A recente aprovação de um projeto de lei em Ubatuba que autoriza o uso da Bíblia como material paradidático nas escolas municipais acendeu um intenso debate sobre os limites entre educação pública e religião. Com sete votos a favor e dois contrários, a medida foi aprovada pela câmara local e está mobilizando diferentes setores da sociedade, incluindo juristas, educadores e líderes religiosos. O ponto central da controvérsia gira em torno da constitucionalidade da proposta e do seu impacto sobre a laicidade do Estado, um princípio basilar da Constituição Federal brasileira.
Embora o projeto de lei não determine a obrigatoriedade do uso do conteúdo bíblico nas aulas, a sua autorização oficial abre espaço para que temas religiosos possam ser abordados em um ambiente que, por natureza, deve ser neutro do ponto de vista ideológico e religioso. Essa neutralidade é garantida pela Constituição de 1988, que estabelece a separação entre Estado e religião, justamente para assegurar que nenhuma crença seja privilegiada em detrimento de outras. Quando uma escola pública permite que textos religiosos façam parte de sua rotina pedagógica, levanta-se a questão sobre onde termina a liberdade de expressão e onde começa a imposição ideológica.
A defesa do projeto se apoia no argumento de que a Bíblia é um livro de valor histórico, literário e cultural, e que seu uso não teria viés doutrinário. No entanto, a prática pedagógica exige uma abordagem ampla e plural, capaz de contemplar diferentes visões de mundo. Quando uma única tradição religiosa é destacada no ambiente escolar, corre-se o risco de excluir ou desvalorizar outras formas de pensamento, o que pode gerar desconforto ou até mesmo discriminação entre alunos de diferentes crenças. A escola deve ser um espaço de encontro, não de exclusão.

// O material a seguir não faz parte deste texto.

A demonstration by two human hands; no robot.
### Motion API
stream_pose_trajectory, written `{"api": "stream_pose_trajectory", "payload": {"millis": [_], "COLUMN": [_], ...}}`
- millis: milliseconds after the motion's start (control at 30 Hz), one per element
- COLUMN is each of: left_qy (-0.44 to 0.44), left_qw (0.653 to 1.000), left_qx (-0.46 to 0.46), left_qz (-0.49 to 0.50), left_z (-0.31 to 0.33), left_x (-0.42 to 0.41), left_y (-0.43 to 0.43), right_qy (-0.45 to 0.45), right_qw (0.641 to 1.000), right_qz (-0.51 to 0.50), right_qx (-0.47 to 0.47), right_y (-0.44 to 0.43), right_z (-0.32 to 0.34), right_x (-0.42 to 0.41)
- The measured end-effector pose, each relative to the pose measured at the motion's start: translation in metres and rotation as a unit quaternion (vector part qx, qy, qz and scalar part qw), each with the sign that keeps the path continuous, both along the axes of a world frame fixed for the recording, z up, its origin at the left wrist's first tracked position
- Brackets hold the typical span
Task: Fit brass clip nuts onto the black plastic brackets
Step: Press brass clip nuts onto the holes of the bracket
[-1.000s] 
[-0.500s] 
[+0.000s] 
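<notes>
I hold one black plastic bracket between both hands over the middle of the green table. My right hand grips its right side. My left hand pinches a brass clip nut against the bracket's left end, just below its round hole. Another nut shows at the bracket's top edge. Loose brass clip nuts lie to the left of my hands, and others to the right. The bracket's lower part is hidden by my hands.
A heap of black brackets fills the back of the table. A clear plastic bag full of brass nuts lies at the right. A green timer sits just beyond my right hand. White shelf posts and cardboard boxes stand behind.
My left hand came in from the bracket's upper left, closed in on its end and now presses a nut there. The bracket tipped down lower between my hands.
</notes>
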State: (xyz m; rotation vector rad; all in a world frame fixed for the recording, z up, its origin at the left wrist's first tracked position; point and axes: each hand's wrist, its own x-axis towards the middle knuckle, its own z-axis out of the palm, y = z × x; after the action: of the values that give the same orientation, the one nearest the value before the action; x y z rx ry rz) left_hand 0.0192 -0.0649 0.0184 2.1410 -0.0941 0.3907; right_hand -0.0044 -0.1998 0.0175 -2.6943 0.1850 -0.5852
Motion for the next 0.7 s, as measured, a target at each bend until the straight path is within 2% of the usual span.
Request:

Para além do aspecto religioso, a medida também coloca em xeque o papel do Poder Legislativo municipal na definição de conteúdos escolares. A elaboração de diretrizes curriculares é atribuição do Ministério da Educação e das secretarias estaduais e municipais de ensino, com base em parâmetros técnicos e pedagógicos. Quando vereadores decidem, por meio de leis, o que deve ou não ser ensinado, há uma clara invasão de competências, o que pode gerar insegurança jurídica e conflitos entre poderes. A educação não pode ser moldada ao sabor de interesses políticos ou religiosos momentâneos.
Juristas que analisam o caso destacam que a decisão da câmara de Ubatuba pode ser considerada inconstitucional por ferir princípios fundamentais da Carta Magna, como a liberdade religiosa e o respeito à diversidade. O Supremo Tribunal Federal já se posicionou em outras ocasiões sobre a necessidade de manter a laicidade do ensino público, justamente para evitar o favorecimento de qualquer religião dentro de instituições mantidas com recursos públicos. O uso oficial da Bíblia, mesmo como material paradidático, pode ser interpretado como uma violação desse princípio.
Outro ponto preocupante é o possível impacto dessa decisão sobre o ambiente escolar e a formação crítica dos estudantes. Ao introduzir um texto sagrado em atividades educacionais sem o devido cuidado pedagógico, corre-se o risco de criar confusão entre fé e conhecimento científico, comprometendo a qualidade do ensino. A missão da escola é formar cidadãos conscientes, capazes de dialogar com diferentes pontos de vista, e não promover crenças específicas como verdades absolutas.
Não se trata de negar a importância da religião na vida de muitas pessoas, mas sim de preservar o espaço escolar como um ambiente democrático, plural e inclusivo. É fundamental que todas as tradições sejam respeitadas, mas nenhuma deve ser imposta. O respeito à diversidade religiosa é um pilar de uma sociedade justa e equilibrada. Quando uma câmara municipal opta por aprovar uma lei que pode favorecer uma única visão de mundo, está, na prática, desrespeitando o princípio da igualdade.
A discussão sobre o uso de textos religiosos nas escolas deve ser conduzida com responsabilidade, escuta ativa e embasamento técnico. Em vez de decisões precipitadas e unilaterais, é necessário promover um amplo debate com educadores, pais, alunos e especialistas em educação e direito. Só assim será possível construir políticas públicas que respeitem a Constituição e promovam uma educação verdadeiramente inclusiva, voltada para o bem coletivo e não para interesses ideológicos.